> [Work to complete] Give back each line below verbatim.
[[ Source material open ]]
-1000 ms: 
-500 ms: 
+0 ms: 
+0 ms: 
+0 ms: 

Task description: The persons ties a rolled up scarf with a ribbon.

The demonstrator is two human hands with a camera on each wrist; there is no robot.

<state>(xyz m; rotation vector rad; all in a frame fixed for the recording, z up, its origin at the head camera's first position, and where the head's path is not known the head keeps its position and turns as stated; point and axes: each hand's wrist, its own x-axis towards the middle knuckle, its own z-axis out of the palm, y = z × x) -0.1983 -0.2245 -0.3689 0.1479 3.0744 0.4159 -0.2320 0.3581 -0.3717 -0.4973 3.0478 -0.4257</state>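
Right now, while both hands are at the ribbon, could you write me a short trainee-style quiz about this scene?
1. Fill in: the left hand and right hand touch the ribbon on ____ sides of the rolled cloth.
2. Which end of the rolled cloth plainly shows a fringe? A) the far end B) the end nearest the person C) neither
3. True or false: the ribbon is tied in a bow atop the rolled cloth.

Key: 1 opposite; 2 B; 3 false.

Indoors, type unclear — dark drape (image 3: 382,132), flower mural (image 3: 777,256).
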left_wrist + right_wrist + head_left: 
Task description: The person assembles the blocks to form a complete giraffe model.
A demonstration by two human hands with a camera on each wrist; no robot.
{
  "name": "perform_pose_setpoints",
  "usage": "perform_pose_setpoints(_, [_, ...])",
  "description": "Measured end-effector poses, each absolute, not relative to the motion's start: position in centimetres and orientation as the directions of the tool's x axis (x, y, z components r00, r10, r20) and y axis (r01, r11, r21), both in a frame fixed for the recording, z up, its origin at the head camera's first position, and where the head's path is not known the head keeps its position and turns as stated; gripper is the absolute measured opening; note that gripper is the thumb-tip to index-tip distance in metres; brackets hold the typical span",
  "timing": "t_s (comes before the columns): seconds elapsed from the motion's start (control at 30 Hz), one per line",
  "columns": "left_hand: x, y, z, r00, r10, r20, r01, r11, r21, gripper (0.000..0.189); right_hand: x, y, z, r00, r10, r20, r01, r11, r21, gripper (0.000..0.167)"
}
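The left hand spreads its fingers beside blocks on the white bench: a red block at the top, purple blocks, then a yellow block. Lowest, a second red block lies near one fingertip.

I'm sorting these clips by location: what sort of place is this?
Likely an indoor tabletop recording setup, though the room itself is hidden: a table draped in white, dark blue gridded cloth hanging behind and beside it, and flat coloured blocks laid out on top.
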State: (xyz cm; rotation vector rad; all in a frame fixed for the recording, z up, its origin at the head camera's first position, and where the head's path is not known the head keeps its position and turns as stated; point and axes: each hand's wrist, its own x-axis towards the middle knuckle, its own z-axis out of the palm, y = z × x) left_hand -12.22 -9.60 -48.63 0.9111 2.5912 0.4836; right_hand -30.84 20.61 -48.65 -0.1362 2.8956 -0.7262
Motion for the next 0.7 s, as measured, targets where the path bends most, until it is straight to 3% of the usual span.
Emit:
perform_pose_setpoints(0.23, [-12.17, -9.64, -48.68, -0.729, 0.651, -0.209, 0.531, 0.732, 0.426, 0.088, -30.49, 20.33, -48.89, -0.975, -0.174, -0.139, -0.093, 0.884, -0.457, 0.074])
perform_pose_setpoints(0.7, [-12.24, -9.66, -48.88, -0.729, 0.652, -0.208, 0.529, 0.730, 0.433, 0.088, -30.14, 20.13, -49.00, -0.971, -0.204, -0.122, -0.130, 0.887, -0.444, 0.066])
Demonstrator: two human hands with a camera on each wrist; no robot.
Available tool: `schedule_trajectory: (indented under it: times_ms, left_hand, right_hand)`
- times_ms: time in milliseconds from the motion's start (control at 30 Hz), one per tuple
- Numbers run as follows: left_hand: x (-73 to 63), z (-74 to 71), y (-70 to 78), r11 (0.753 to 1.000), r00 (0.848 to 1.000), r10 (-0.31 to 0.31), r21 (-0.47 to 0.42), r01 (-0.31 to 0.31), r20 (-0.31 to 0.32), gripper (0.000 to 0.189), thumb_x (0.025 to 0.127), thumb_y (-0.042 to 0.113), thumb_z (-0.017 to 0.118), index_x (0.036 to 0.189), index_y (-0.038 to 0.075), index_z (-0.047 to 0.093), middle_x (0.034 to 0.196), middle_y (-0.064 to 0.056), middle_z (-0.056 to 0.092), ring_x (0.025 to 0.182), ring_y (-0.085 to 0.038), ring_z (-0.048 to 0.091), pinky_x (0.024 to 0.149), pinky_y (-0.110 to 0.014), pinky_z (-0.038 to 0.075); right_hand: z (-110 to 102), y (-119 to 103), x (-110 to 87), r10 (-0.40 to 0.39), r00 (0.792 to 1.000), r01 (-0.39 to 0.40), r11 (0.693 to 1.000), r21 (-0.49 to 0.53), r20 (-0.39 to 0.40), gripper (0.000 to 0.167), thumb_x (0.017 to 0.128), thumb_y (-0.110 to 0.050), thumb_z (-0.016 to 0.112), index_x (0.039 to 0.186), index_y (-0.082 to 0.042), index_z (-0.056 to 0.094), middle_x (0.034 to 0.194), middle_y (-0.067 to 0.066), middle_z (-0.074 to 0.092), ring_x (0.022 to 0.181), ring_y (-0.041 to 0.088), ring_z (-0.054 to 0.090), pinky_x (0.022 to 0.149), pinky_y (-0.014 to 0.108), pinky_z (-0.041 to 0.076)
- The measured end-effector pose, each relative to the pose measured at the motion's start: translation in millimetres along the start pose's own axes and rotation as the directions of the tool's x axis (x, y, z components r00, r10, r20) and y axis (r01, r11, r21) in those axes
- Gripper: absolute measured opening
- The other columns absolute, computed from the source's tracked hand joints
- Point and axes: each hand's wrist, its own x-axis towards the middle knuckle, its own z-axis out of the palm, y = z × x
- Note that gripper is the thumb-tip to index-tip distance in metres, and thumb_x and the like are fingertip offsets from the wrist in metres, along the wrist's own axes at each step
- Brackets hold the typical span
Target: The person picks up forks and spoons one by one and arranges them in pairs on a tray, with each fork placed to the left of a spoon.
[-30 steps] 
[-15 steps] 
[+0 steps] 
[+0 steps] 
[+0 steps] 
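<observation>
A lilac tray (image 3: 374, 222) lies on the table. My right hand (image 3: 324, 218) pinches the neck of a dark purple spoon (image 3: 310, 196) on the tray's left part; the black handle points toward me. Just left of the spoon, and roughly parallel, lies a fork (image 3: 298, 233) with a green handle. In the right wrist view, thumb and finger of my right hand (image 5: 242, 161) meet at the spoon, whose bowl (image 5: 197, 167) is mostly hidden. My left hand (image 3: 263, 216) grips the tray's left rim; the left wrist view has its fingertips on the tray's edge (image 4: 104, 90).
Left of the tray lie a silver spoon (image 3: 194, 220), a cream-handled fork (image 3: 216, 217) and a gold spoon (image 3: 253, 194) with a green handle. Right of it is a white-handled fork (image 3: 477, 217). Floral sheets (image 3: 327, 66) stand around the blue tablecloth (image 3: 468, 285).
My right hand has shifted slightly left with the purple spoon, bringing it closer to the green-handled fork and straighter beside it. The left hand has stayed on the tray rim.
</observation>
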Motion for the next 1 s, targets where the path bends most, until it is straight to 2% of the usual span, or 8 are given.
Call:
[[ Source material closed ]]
> [Answer box]
-1000 ms: 
-500 ms: 
+0 ms: 
+0 ms: 
+0 ms: 

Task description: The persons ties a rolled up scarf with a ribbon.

The demonstrator is two human hands with a camera on each wrist; there is no robot.

<state>(xyz m; rotation vector rad; all in a frame fixed for the recording, z up, its origin at the head camera's first position, and where the head's path is not known the head keeps its position and turns as stated; point and axes: each hand's wrist, its own x-axis towards the middle knuckle, its own z-axis out of the palm, y = z × x) -0.1983 -0.2245 -0.3689 0.1479 3.0744 0.4159 -0.2320 0.3581 -0.3717 -0.4973 3.0478 -0.4257</state>
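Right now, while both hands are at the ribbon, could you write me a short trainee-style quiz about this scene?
1. Fill in: the left hand and right hand touch the ribbon on ____ sides of the rolled cloth.
2. Which end of the rolled cloth plainly shows a fringe? A) the far end B) the end nearest the person C) neither
3. True or false: the ribbon is tied in a bow atop the rolled cloth.

Key: 1 opposite; 2 B; 3 false.

Indoors, type unclear — dark drape (image 3: 382,132), flower mural (image 3: 777,256).
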left_wrist + right_wrist + head_left: 
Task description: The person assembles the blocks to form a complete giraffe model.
A demonstration by two human hands with a camera on each wrist; no robot.
{
  "name": "perform_pose_setpoints",
  "usage": "perform_pose_setpoints(_, [_, ...])",
  "description": "Measured end-effector poses, each absolute, not relative to the motion's start: position in centimetres and orientation as the directions of the tool's x axis (x, y, z components r00, r10, r20) and y axis (r01, r11, r21), both in a frame fixed for the recording, z up, its origin at the head camera's first position, and where the head's path is not known the head keeps its position and turns as stated; gripper is the absolute measured opening; note that gripper is the thumb-tip to index-tip distance in metres; brackets hold the typical span",
  "timing": "t_s (comes before the columns): seconds elapsed from the motion's start (control at 30 Hz), one per line",
  "columns": "left_hand: x, y, z, r00, r10, r20, r01, r11, r21, gripper (0.000..0.189); right_hand: x, y, z, r00, r10, r20, r01, r11, r21, gripper (0.000..0.167)"
}
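The left hand spreads its fingers beside blocks on the white bench: a red block at the top, purple blocks, then a yellow block. Lowest, a second red block lies near one fingertip.

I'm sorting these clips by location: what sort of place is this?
Likely an indoor tabletop recording setup, though the room itself is hidden: a table draped in white, dark blue gridded cloth hanging behind and beside it, and flat coloured blocks laid out on top.
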State: (xyz cm; rotation vector rad; all in a frame fixed for the recording, z up, its origin at the head camera's first position, and where the head's path is not known the head keeps its position and turns as stated; point and axes: each hand's wrist, its own x-axis towards the middle knuckle, its own z-axis out of the palm, y = z × x) left_hand -12.22 -9.60 -48.63 0.9111 2.5912 0.4836; right_hand -30.84 20.61 -48.65 -0.1362 2.8956 -0.7262
Motion for the next 0.7 s, as measured, targets where the path bends most, until it is straight to 3% of the usual span.
Emit:
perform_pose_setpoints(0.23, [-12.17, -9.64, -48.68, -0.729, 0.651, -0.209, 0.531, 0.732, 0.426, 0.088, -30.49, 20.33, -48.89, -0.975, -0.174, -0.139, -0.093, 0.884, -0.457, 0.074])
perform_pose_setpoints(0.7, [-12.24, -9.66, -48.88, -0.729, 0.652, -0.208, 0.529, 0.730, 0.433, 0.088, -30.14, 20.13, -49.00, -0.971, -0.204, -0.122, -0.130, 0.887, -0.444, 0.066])
Demonstrator: two human hands with a camera on each wrist; no robot.
Available tool: `schedule_trajectory: (indented under it: times_ms, left_hand, right_hand)`
- times_ms: time in milliseconds from the motion's start (control at 30 Hz), one per tuple
- Numbers run as follows: left_hand: x (-73 to 63), z (-74 to 71), y (-70 to 78), r11 (0.753 to 1.000), r00 (0.848 to 1.000), r10 (-0.31 to 0.31), r21 (-0.47 to 0.42), r01 (-0.31 to 0.31), r20 (-0.31 to 0.32), gripper (0.000 to 0.189), thumb_x (0.025 to 0.127), thumb_y (-0.042 to 0.113), thumb_z (-0.017 to 0.118), index_x (0.036 to 0.189), index_y (-0.038 to 0.075), index_z (-0.047 to 0.093), middle_x (0.034 to 0.196), middle_y (-0.064 to 0.056), middle_z (-0.056 to 0.092), ring_x (0.025 to 0.182), ring_y (-0.085 to 0.038), ring_z (-0.048 to 0.091), pinky_x (0.024 to 0.149), pinky_y (-0.110 to 0.014), pinky_z (-0.038 to 0.075); right_hand: z (-110 to 102), y (-119 to 103), x (-110 to 87), r10 (-0.40 to 0.39), r00 (0.792 to 1.000), r01 (-0.39 to 0.40), r11 (0.693 to 1.000), r21 (-0.49 to 0.53), r20 (-0.39 to 0.40), gripper (0.000 to 0.167), thumb_x (0.017 to 0.128), thumb_y (-0.110 to 0.050), thumb_z (-0.016 to 0.112), index_x (0.039 to 0.186), index_y (-0.082 to 0.042), index_z (-0.056 to 0.094), middle_x (0.034 to 0.194), middle_y (-0.067 to 0.066), middle_z (-0.074 to 0.092), ring_x (0.022 to 0.181), ring_y (-0.041 to 0.088), ring_z (-0.054 to 0.090), pinky_x (0.022 to 0.149), pinky_y (-0.014 to 0.108), pinky_z (-0.041 to 0.076)
- The measured end-effector pose, each relative to the pose measured at the motion's start: translation in millimetres along the start pose's own axes and rotation as the directions of the tool's x axis (x, y, z components r00, r10, r20) and y axis (r01, r11, r21) in those axes
- Gripper: absolute measured opening
- The other columns absolute, computed from the source's tracked hand joints
- Point and axes: each hand's wrist, its own x-axis towards the middle knuckle, its own z-axis out of the palm, y = z × x
- Note that gripper is the thumb-tip to index-tip distance in metres, and thumb_x and the like are fingertip offsets from the wrist in metres, along the wrist's own axes at each step
- Brackets hold the typical span
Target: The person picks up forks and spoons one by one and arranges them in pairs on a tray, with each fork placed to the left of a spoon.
[-30 steps] 
[-15 steps] 
[+0 steps] 
[+0 steps] 
[+0 steps] 
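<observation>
A lilac tray (image 3: 374, 222) lies on the table. My right hand (image 3: 324, 218) pinches the neck of a dark purple spoon (image 3: 310, 196) on the tray's left part; the black handle points toward me. Just left of the spoon, and roughly parallel, lies a fork (image 3: 298, 233) with a green handle. In the right wrist view, thumb and finger of my right hand (image 5: 242, 161) meet at the spoon, whose bowl (image 5: 197, 167) is mostly hidden. My left hand (image 3: 263, 216) grips the tray's left rim; the left wrist view has its fingertips on the tray's edge (image 4: 104, 90).
Left of the tray lie a silver spoon (image 3: 194, 220), a cream-handled fork (image 3: 216, 217) and a gold spoon (image 3: 253, 194) with a green handle. Right of it is a white-handled fork (image 3: 477, 217). Floral sheets (image 3: 327, 66) stand around the blue tablecloth (image 3: 468, 285).
My right hand has shifted slightly left with the purple spoon, bringing it closer to the green-handled fork and straighter beside it. The left hand has stayed on the tray rim.
</observation>
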Motion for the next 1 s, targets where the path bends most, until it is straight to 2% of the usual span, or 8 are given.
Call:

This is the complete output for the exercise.